En nuestro país, los desafíos en esta materia son importantes. Si bien la mayoría de las empresas públicas realiza una planificación estratégica, sólo en uno de cada siete casos publican sus metas estratégicas, y en uno de cada cinco casos se encuentran accesibles los informes de gestión.

Empresas que publican sus metas estratégicas  |  Empresas que publican informes de gestión

    

Fuente: GPS del Estado, 2016

Por otra parte, muchas empresas estatales tienen directores calificados, con trayectoria pública y en su sector económico; sin embargo, la mitad no publica sus estatutos. Dentro de las que lo hacen, sólo el 16% establece requisitos para integrar sus directorios, y únicamente el 2% detalla cómo evalúa su desempeño.

Empresas que publican sus estatutos

Dentro del 44% de las empresas que publican sus estatutos:

Empresas con requisitos para sus directorios | Empresas con evaluación de desempeño

   

Fuente: GPS del Estado, 2016

Las empresas públicas pueden establecer reglamentos propios de compras y contrataciones, con las condiciones, requerimientos y controles, pero solo una de cada cinco lo publica.

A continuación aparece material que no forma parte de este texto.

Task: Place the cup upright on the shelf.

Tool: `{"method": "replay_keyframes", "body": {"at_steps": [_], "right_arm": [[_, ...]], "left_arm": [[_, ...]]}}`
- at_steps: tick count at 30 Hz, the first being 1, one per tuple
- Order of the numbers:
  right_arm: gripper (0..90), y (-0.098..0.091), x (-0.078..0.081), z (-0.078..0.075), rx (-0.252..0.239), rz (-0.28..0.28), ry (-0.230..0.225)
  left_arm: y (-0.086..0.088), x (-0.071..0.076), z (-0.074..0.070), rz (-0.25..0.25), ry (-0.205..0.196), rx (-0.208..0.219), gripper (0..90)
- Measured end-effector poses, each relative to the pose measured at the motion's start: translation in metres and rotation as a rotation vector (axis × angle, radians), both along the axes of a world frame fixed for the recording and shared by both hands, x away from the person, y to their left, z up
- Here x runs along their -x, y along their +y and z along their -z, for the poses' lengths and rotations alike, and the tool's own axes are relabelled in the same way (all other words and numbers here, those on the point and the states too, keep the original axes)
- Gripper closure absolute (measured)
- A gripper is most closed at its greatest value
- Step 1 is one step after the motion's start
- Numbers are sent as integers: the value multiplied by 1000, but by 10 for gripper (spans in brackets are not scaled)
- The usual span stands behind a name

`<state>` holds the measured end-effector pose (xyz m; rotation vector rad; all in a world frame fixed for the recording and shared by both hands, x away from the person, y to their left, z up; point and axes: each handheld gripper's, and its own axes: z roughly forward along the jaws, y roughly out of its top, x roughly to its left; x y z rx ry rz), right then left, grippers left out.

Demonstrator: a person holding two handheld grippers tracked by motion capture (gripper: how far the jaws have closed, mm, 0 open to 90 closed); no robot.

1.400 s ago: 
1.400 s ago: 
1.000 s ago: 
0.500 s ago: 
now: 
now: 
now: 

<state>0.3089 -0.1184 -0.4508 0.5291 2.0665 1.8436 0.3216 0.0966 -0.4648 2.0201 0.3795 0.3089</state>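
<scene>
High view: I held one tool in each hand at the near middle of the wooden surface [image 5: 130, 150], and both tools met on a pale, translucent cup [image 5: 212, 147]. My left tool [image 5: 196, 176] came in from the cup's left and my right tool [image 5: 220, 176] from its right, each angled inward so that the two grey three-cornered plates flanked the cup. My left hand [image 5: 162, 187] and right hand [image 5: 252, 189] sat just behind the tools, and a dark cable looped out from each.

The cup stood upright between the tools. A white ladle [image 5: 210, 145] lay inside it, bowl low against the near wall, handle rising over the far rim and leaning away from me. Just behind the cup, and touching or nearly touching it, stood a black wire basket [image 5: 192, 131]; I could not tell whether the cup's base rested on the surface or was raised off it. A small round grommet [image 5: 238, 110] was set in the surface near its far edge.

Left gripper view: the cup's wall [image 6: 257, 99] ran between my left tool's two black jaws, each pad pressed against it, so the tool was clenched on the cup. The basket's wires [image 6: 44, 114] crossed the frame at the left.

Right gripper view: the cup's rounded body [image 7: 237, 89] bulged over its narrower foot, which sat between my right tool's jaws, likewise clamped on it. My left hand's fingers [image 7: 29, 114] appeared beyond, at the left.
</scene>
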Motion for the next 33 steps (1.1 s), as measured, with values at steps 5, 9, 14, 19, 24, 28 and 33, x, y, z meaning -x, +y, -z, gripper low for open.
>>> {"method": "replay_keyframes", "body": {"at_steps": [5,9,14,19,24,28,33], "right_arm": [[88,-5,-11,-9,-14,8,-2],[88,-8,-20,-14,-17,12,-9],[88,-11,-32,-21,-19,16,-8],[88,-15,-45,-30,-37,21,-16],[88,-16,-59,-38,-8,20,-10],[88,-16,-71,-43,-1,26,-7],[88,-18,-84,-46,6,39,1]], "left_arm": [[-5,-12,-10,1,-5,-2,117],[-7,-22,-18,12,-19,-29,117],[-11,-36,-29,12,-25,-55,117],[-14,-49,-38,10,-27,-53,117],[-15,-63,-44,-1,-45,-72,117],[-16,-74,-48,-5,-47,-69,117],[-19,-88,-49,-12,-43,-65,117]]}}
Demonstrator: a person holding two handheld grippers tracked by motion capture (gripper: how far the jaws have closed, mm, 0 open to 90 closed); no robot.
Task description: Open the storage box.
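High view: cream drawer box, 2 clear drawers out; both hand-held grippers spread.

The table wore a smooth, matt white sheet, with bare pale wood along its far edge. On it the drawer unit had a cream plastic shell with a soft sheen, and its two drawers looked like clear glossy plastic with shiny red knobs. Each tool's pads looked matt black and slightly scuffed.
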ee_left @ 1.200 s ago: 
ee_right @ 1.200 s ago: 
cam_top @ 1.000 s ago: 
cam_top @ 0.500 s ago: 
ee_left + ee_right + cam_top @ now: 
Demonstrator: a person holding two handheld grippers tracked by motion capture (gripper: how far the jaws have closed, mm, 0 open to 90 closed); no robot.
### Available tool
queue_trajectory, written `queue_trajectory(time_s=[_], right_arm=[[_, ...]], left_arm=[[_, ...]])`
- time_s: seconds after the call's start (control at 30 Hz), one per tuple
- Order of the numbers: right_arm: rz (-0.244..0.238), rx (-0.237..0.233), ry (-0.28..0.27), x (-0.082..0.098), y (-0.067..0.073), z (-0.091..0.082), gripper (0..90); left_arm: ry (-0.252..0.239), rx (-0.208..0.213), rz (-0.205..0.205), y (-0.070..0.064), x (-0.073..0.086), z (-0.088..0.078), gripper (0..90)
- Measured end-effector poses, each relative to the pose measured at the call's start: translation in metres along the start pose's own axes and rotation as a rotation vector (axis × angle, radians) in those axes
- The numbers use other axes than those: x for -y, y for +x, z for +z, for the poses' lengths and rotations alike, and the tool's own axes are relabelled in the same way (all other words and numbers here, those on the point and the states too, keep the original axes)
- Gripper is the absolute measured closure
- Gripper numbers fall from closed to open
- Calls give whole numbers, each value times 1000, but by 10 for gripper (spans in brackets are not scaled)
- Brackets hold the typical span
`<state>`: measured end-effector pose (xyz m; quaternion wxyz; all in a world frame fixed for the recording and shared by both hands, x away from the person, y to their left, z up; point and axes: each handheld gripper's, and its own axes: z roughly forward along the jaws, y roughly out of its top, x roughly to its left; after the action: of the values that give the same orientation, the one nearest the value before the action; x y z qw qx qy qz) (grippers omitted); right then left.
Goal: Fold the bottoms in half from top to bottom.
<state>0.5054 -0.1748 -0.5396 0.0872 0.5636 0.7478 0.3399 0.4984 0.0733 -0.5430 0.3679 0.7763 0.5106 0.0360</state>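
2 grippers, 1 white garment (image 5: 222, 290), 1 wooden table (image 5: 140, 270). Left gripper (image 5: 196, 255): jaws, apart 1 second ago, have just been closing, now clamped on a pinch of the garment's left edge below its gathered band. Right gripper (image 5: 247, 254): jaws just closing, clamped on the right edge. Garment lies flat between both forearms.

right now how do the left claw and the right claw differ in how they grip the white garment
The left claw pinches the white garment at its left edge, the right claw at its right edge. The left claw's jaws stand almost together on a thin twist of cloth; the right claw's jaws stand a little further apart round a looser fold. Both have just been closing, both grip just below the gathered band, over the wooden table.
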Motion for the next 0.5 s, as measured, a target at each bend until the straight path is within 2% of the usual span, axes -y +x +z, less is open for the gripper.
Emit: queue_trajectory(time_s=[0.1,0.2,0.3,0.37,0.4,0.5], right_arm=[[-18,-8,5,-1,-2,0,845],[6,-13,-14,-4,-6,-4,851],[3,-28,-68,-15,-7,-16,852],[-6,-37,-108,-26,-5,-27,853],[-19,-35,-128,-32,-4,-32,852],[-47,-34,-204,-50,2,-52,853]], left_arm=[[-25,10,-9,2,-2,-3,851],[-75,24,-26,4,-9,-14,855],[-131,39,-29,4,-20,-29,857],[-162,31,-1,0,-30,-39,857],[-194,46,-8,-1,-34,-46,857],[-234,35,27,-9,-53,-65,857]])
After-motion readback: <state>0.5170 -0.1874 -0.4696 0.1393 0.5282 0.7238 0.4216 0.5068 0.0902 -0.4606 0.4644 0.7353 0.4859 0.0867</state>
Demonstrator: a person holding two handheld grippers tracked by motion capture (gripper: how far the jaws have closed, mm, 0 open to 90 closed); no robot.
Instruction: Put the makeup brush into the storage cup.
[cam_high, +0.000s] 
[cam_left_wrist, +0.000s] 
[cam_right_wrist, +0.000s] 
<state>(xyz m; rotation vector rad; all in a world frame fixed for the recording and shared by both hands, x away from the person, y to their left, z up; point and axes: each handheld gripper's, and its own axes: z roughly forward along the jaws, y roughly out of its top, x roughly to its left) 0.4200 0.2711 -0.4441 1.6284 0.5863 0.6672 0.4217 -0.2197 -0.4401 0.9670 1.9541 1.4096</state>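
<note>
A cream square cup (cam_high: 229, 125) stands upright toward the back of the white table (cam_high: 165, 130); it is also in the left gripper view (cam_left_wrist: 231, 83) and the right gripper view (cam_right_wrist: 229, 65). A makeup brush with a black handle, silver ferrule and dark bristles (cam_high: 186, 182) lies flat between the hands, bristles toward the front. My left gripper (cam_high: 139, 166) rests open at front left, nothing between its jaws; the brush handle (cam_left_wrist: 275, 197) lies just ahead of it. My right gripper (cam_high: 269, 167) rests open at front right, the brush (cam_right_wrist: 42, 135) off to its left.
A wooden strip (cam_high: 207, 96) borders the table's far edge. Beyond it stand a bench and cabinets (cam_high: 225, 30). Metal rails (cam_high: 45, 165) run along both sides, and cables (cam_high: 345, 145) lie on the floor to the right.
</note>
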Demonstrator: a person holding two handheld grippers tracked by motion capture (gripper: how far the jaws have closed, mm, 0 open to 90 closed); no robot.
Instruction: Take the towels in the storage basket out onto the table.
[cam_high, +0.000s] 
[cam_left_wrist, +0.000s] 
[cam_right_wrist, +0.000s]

Por otra parte, tres de cada cuatro de las empresas que deberían ser inspeccionadas por la Auditoría General de la Nación fueron auditadas por última vez en 2013.

Empresas que publican sus reglamentos de compras y contrataciones

Fuente: GPS del Estado, 2016

Empresas inspeccionadas por la Auditoría General de la Nación con posterioridad a 2013

Fuente: GPS del Estado, 2016

A diferencia de la Argentina, hay países latinoamericanos que poseen leyes o decretos que regulan el gobierno corporativo en empresas públicas, tales como Chile y Brasil. Sin embargo, tal como acreditan otras experiencias en la región, como los casos de México, Perú y Paraguay,  un buen paso intermedio radica en consensuar un código de buen gobierno corporativo, que agrupe las mejoras prácticas en el tema, y que las empresas suscriban. Dado que los cambios culturales son tan importantes como los normativos, y a menudo más complejos, se recomienda que la realización del código sea un ejercicio participativo con los diferentes actores involucrados, tener en cuenta las experiencias internacionales y brindar participación a las propias empresas públicas, así como la realización de pruebas piloto. Después de todo, no se trata sólo de cumplir los estándares: incrementar la calidad de gobierno en las empresas públicas impacta directamente en la vida de todos los argentinos.